Si le gouvernement se targue de la baisse du taux de chômage, les personnes ayant quitté les statistiques pour cause de reprise d’un emploi déclaré sont de moins en moins nombreuses : leur nombre a chuté de 30,1 % entre le quatrième trimestre 2021 et le dernier trimestre 2022. « Aujourd’hui, ce n’est pas parce qu’on sort de Pôle emploi qu’on retrouve un boulot. La majorité des sorties s’explique parce que les gens ne peuvent pas recharger leurs droits et se retrouvent au RSA », fustige Pierre Garnodier.

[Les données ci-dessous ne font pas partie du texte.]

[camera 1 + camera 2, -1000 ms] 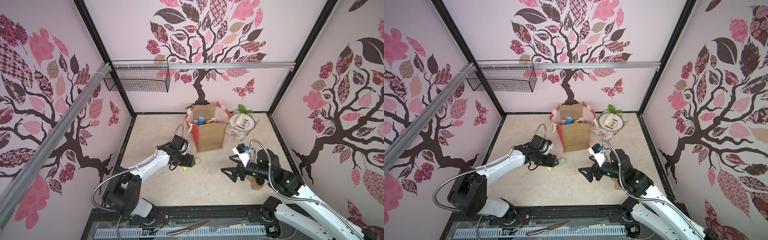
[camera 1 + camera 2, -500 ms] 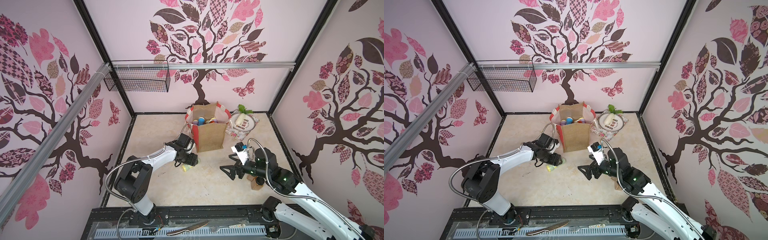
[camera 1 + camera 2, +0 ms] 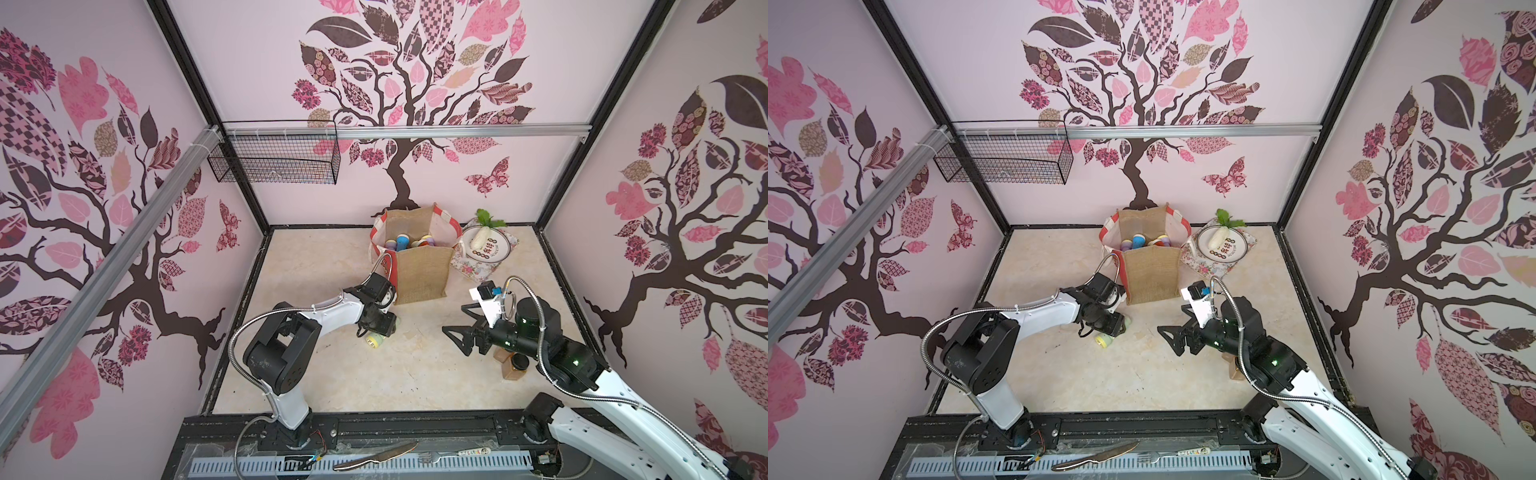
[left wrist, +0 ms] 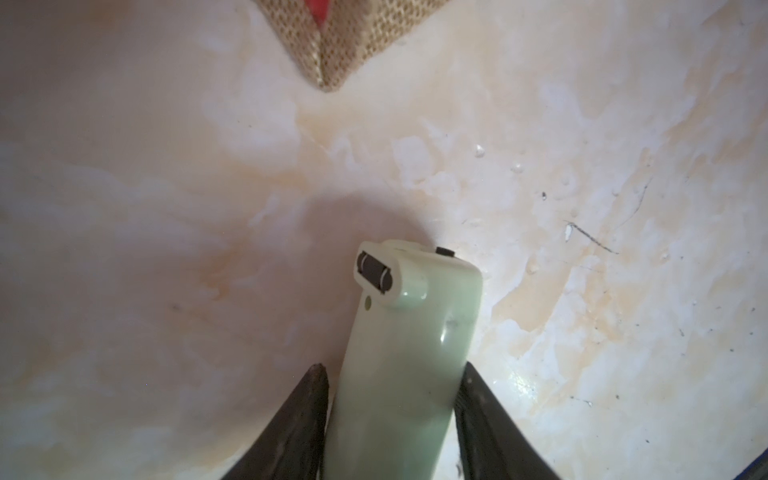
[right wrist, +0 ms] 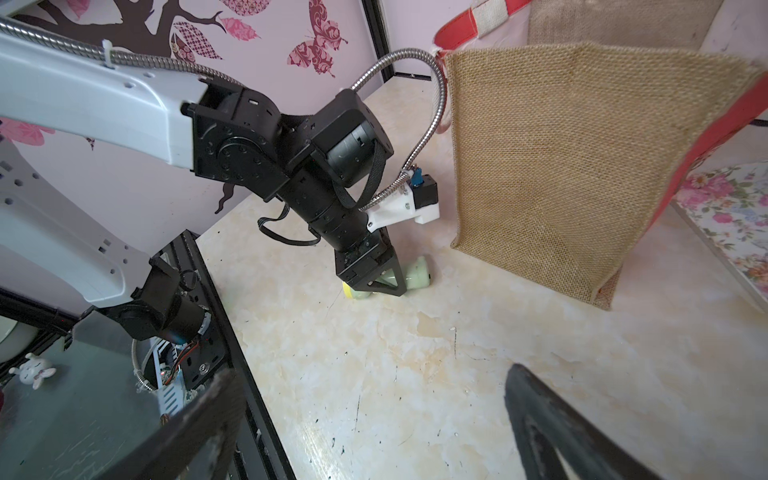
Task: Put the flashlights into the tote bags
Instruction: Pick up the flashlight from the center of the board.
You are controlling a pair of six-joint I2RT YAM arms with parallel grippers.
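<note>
A pale green flashlight (image 3: 374, 340) (image 3: 1103, 340) with a yellow-ringed head lies on the floor in front of the tote bag's left corner. My left gripper (image 3: 380, 328) (image 3: 1111, 326) points down over it. In the left wrist view its fingers press both sides of the green body (image 4: 409, 353), so the gripper (image 4: 392, 368) is shut on it. The brown burlap tote bag (image 3: 422, 270) (image 3: 1152, 274) (image 5: 561, 166) stands upright at the back, with several flashlights (image 3: 401, 243) inside. My right gripper (image 3: 455, 322) (image 5: 374, 372) hovers open and holds nothing, right of the flashlight (image 5: 417, 272).
A plate (image 3: 490, 249) with a white radish sits on a flowered mat right of the bag. Two brown jars (image 3: 513, 365) stand under my right arm. A black wire basket (image 3: 274, 160) hangs on the back-left wall. A knife (image 3: 374, 455) and a fork lie on the front rail.
My left gripper has shifted right toward the bag, come down over the pale green flashlight and closed its jaws onto it. The right arm has barely moved.
</note>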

Selon lui, la nouvelle réforme de l’assurance-chômage, qui entre en vigueur le 1er février, alourdira encore la tendance. En raccourcissant la durée d’indemnisation de 25 %, nombreux seront les privés d’emploi à disparaître des statistiques sans reprendre une activité.
Selon l’institut statistique, enfin, 52 900 personnes ont été tout bonnement radiées des listes de Pôle emploi. Bien plus qu’un seul accroissement du nombre de radiations (+ 2,3 % par rapport au trimestre précédent et + 16,5 % par rapport au dernier trimestre 2019), il s’agit tout simplement d’un record depuis la naissance de ces statistiques en 1996. Une « volonté » politique, pour Pierre Garnodier. « On peut être radié dès lors qu’on rate un appel téléphonique, c’est considéré comme une absence à un entretien », explique-t-il.